The purpose of this task is to study the marginal likelihood $p(\mathbf{y})$ and see how it can be useful for model selection. 

The marginal likelihood for a zero-mean Gaussian process model with Gaussian likelihood is given by

\begin{align}
    p(\mathbf{y} \mid \theta) = \mathcal{N}\left(\bf{y} \mid \bf{0}, \bf{K} + \sigma^2 \bf{I}\right)
\end{align}

where $\theta$ are the set of hyperparameters, *e.g.* the alpha and scale parameters.

First, we will load some data that will be useful for evaluating the model.


In [None]:
# load data
data = np.load('assignment3_data.npz')
N, X, y = data['N'], data['X'], data['y']
Nval, Xval, yval = data['Nval'], data['Xval'], data['yval']

plt.plot(X, y, 'k.', markersize=12, label='Training data')
plt.plot(Xval, yval, 'c.', label='Validation data', markersize=12)
plt.grid(True)
plt.xlim((-4, 4))
plt.ylim((-3, 6))
plt.xlabel('$x$')
plt.ylabel('$y$')
plt.legend()
plt.show()

Implement the squared exponential kernel and posterior function below (**you can copy-paste it from Assignment #2 directly**).

In [None]:
def create_se_kernel(X1, X2, alpha=1, scale=1):
    """ returns the NxM kernel matrix between the two sets of input X1 and X2 
    
    arguments:
    X1    -- NxD matrix
    X2    -- MxD matrix
    alpha -- scalar 
    scale -- scalar
    
    returns NxM matrix    
    """
    
    # YOUR CODE HERE
    raise NotImplementedError()


In [None]:
def posterior(Xp, X, y, alpha, scale, sigma2):
    """ returns the posterior distribution of f evaluated at each of the points in Xp conditioned on (X, y)
        using the squared exponential kernel.
    
    Arguments:
    Xp    -- PxD prediction points
    X     -- NxD input points
    y     -- Nx1 observed values 
    alpha -- hyperparameter
    scale -- hyperparameter
    sigma2 -- noise variance
    
    returns Px1 mean vector and PxP covariance matrix
    """
    
    # YOUR CODE HERE
    raise NotImplementedError()
    
    return mu, Sigma

**Task 1a:** Complete the implementation of the function <tt>predictive</tt> below. The predictive distribution of $(X_p, y_p)$ combines prediction function posterior (<tt>posterior</tt>) and the noise variance.

In [None]:
def predictive(Xp, X, y, alpha, scale, sigma2):
    """ returns the predictive distribution of yp evaluated at each of the points in Xp conditioned on (X, y)
    
    Arguments:
    Xp    -- PxD prediction points
    X     -- NxD input points
    y     -- Nx1 observed values 
    alpha -- hyperparameter
    scale -- hyperparameter
    sigma2 -- noise variance
    
    returns Px1 mean vector and PxP covariance matrix
    """
    # YOUR CODE HERE
    raise NotImplementedError()


#### Let's test the above function

In [None]:
Xp_test = np.linspace(-1, 1, 2)[:, None]
X_test = np.array([0.09, 0.40]).reshape((-1, 1))
y_test = np.array([0.59, 0.60]).reshape((-1, 1))

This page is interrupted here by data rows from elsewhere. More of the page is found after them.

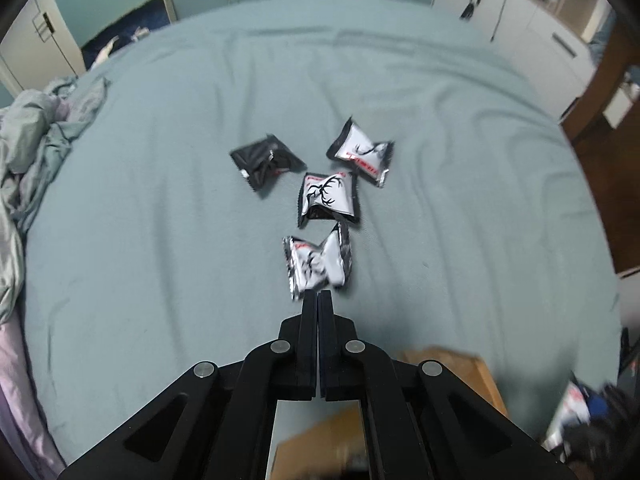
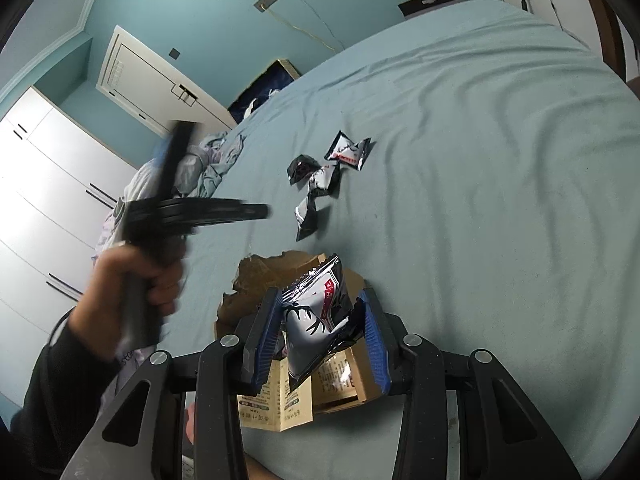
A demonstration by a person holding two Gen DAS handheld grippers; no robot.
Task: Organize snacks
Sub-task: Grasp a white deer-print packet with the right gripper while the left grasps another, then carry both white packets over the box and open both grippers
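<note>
Four snack packets [image 1: 325, 196] lie loose in a small cluster on the bed [image 1: 460, 128], some touching at the corners. The left tool [image 1: 318, 294] hangs just short of the nearest packet [image 1: 316, 264], its fingers pressed together on nothing. The right tool [image 2: 320, 316] has its fingers apart around a fifth packet [image 2: 316, 312] over a torn cardboard box [image 2: 260, 276] at the bed's near edge.
</note>
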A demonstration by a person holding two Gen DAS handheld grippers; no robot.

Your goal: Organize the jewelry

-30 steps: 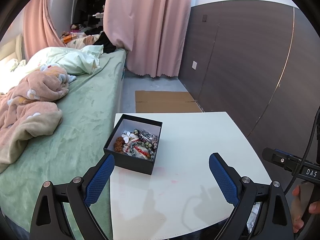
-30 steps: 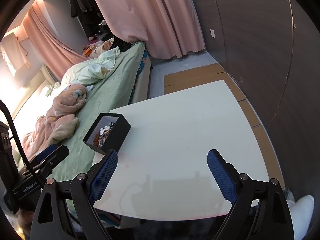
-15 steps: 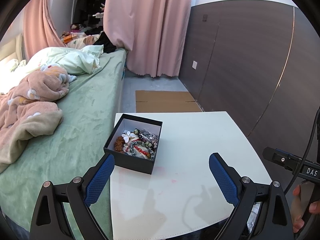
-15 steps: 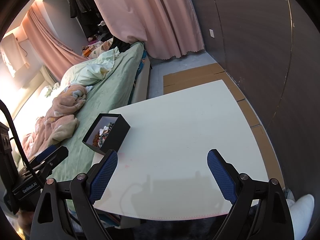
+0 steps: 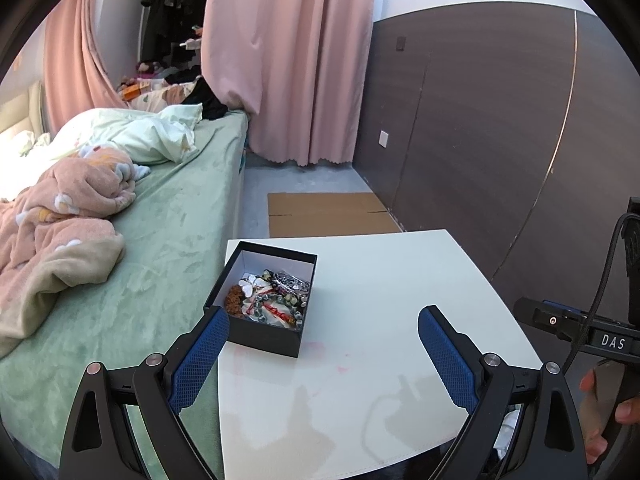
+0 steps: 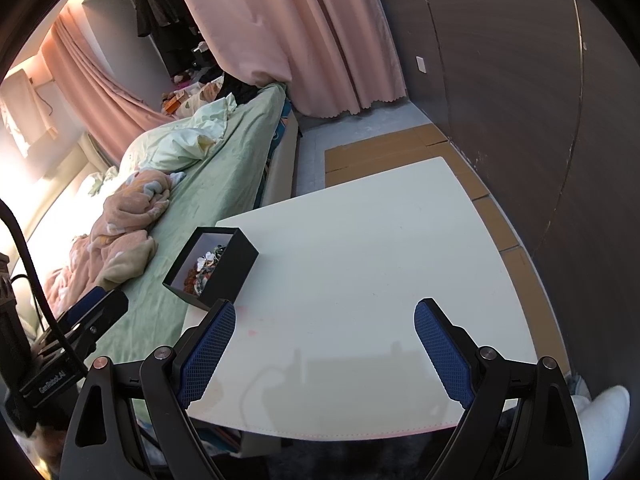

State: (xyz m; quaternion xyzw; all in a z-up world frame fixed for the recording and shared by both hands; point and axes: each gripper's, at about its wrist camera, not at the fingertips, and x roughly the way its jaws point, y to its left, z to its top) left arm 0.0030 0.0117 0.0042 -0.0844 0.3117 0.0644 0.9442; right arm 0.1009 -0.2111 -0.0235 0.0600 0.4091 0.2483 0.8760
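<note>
A black open box [image 5: 264, 336] [image 6: 230, 276] stands at the left edge of the white table [image 5: 380, 380] [image 6: 380, 248]. Inside it lies a tangle of jewelry [image 5: 268, 296] [image 6: 204, 266]: bead bracelets, a white flower piece, a brown cluster and silver chain. My left gripper [image 5: 322, 320] hovers open just in front of the box, its left fingertip close to the box's near corner, nothing between the pads. My right gripper [image 6: 324, 316] hangs open over the table's front half, to the right of the box, holding nothing.
A green bed [image 5: 152, 280] with a pink blanket [image 5: 60, 216] runs along the table's left side. Flat cardboard [image 5: 324, 212] lies on the floor beyond the table. A dark wood wall [image 5: 500, 140] and pink curtain [image 5: 288, 60] stand behind. A person's fingers [image 5: 624, 416] show at the right edge.
</note>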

expected_m = np.array([[0.40882346], [0.46350769]])
expected_S = np.array([[ 0.41300352, -0.01397061], [-0.01397061,  0.33694137]])

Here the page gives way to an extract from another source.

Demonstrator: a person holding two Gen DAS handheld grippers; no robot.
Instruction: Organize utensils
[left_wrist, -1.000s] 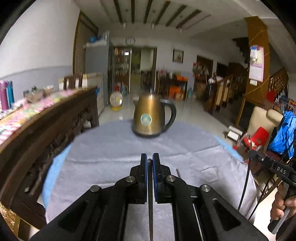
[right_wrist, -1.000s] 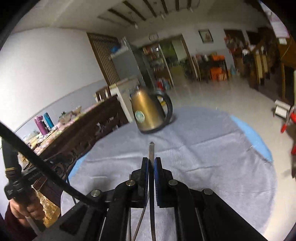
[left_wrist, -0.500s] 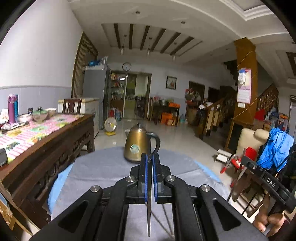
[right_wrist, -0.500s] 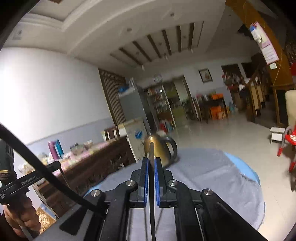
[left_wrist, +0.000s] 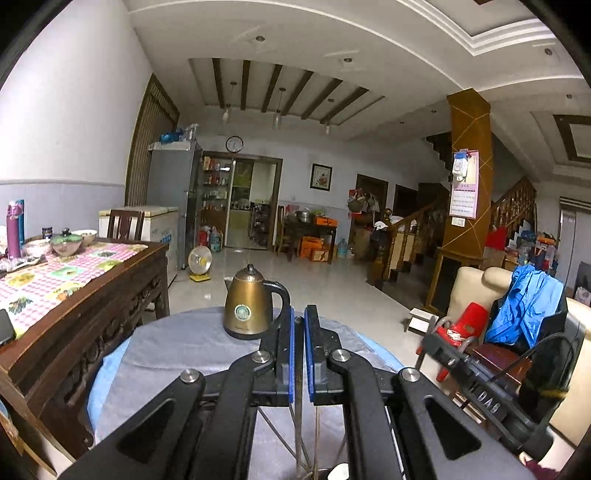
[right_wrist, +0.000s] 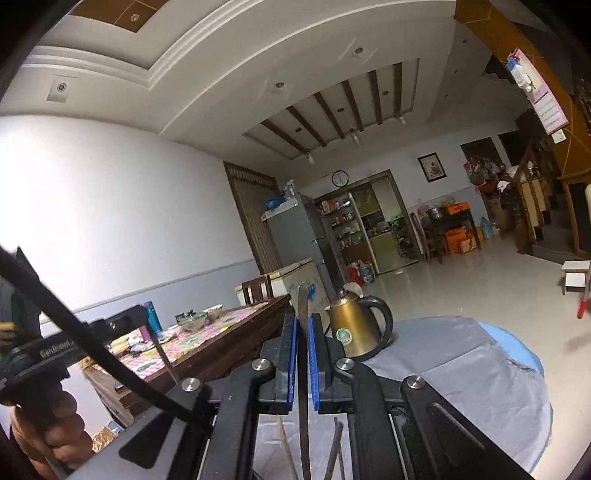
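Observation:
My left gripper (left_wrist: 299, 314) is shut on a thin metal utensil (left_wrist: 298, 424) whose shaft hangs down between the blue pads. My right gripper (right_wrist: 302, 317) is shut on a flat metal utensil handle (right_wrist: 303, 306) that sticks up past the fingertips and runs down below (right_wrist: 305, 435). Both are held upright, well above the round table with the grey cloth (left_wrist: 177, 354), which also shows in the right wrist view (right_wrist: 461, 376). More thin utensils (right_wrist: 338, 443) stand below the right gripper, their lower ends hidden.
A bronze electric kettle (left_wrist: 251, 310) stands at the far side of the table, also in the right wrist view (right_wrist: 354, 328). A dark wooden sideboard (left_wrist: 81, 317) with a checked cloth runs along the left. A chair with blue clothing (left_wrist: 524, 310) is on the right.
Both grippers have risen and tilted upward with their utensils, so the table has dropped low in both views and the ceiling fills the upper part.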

m, S = predictive(Xp_test, X_test, y_test, 0.5, 2, 0.2)

assert m.shape == expected_m.shape
assert S.shape == expected_S.shape
assert np.allclose(m.reshape(-1), expected_m.reshape(-1))
assert np.allclose(S.reshape(-1), expected_S.reshape(-1))


### Do not move or delete the below block. It is used for automatic grading.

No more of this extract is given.